La coltivazione, la vendita e l’importazione di cannabis medica in Italia è consentita a condizione che si ottenga l’autorizzazione del Ministero della Salute.
Le stesse tra l’altro sono attualmente gestite principalmente dallo Stato attraverso la produzione interna, compresa l’importazione dai Paesi Bassi o previe gare pubbliche per la fornitura aggiuntiva. In riferimento a quanto sin qui premesso, vediamo quanto è legale e in quali circostanze la coltivazione di cannabis in Italia.
In Italia non è consentito vendere cannabis per uso ricreativo?
Alcune aziende italiane hanno scelto di commercializzare un prodotto con un basso contenuto di THC la cui vendita è consentita solo in base alla legislazione sulla cannabis industriale. Insomma, nel mercato italiano la “cannabis ricreativa” è essenzialmente “cannabis per uso industriale”, che però, non essendo un prodotto da fumo, viene venduta con l’avvertenza esplicita “prodotto non per uso umano” – “non fumare”.
Si tratta di un prodotto che, stando alla guida per coltivare della cannabis Italia, ha comunque moltissimi limiti che devono essere rispettati in modo da rientrare, sempre e comunque, nel lato giusto della legge.
La cannabis allo stato attuale può invece essere utilizzata per scopi industriali a condizione che il THC (delta-9-tetraidrocannabinolo) ossia una delle sostanze psicotrope sia inferiore allo 0,2%. Tuttavia, ai sensi della legge n. 242 del 2016, se, a seguito di un controllo da parte delle autorità, il contenuto totale di THC è superiore allo 0,2% ma non superiore allo 0,6%, nessuna responsabilità sarà a carico del coltivatore.
Dopo questa importante precisazione va altresì aggiunto che la cannabis industriale in Italia può essere utilizzata per diversi scopi ossia: (a) alimenti e cosmetici; b) prodotti semilavorati, come fibre, polveri, oli o combustibili; c) come concime agricolo sovescio; (d) materiale organico per lavori di ingegneria o prodotti utili per la bioedilizia; (e) materiale finalizzato alla fitodepurazione per il risanamento di siti inquinati; f) colture dedicate ad attività di insegnamento e dimostrazione, nonché ricerca da parte di istituzioni pubbliche o private; e g) coltivazioni destinate alla floricoltura.
Le uniche sanzioni attualmente previste dalla legge sulla cannabis industriale sono dunque il sequestro o la distruzione del prodotto se il contenuto di THC nella coltivazione è superiore allo 0,6%.
Esistono sanzioni sulla commercializzazione della cannabis industriale?
La legge non prevede sanzioni relative alla commercializzazione della cannabis industriale, che deve essere derivata dalla normativa generale sulla sicurezza dei prodotti e sulla tutela dei consumatori.
Se invece un agricoltore coltiva cannabis senza autorizzazione che non rientra nella definizione di “cannabis industriale”, può essere punito con la reclusione da sei a vent’anni e multato con una cifra compresa tra i 26.000 e i 260.000 euro.
Per quanto riguarda invece l‘utilizzo del CBD negli alimenti e negli integratori alimentari, questa sostanza è considerata un nuovo alimento e necessita quindi di una specifica autorizzazione da parte della Commissione Europea ai sensi del Regolamento UE 2015/2283. Pertanto, ad oggi, il CBD non può essere considerato un ingrediente utilizzabile negli integratori alimentari in Italia.
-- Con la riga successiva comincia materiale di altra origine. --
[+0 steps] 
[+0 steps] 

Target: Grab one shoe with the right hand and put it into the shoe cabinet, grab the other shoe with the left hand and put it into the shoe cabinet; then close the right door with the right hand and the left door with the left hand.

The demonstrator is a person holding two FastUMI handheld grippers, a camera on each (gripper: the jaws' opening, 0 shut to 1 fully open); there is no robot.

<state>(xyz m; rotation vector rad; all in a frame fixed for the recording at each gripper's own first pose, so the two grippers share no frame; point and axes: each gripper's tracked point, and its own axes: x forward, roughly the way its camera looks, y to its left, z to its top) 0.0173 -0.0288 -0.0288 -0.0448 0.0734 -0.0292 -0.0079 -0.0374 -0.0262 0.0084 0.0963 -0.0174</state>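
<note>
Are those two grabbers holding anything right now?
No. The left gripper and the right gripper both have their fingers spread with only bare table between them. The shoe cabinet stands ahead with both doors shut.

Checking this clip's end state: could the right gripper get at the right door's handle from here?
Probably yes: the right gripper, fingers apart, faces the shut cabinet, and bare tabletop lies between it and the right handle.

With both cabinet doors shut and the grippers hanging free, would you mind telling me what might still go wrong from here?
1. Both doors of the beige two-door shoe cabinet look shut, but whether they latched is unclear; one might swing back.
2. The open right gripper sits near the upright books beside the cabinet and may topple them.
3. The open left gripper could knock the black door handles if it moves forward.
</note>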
Di conseguenza, ne è vietato l’uso, ma è comunque consentito l’utilizzo di quello prodotto sinteticamente. Inoltre, l’elenco degli ingredienti vietati della Convenzione Unica non include semi di cannabis o foglie senza cime, il che significa che l’uso di CBD derivato da queste parti della pianta di cannabis non è attualmente vietato.
Gli ultimi sviluppi sulla legalizzazione della cannabis in Italia
In data 15 ottobre 2020 il Ministero della Salute ha pubblicato un Decreto in cui si afferma che “le composizioni per somministrazione orale di cannabidiolo ottenute da estratti di Cannabis” avrebbero dovuto essere inserite nell’elenco dei Medicinali contenenti sostanze stupefacenti e psicotrope ai sensi del D.P.R.n. 309/1990.
Tuttavia, con il successivo Decreto del 28 ottobre 2020, il primo è stato sospeso in quanto l’inclusione di composizioni per la somministrazione orale di cannabidiolo ottenuto da estratti di Cannabis nell’elenco delle sostanze stupefacenti o psicotrope richiede ulteriori approfondimenti, tecnici e studi scientifici, che lo stato ha affidato all’Istituto Superiore di Sanità.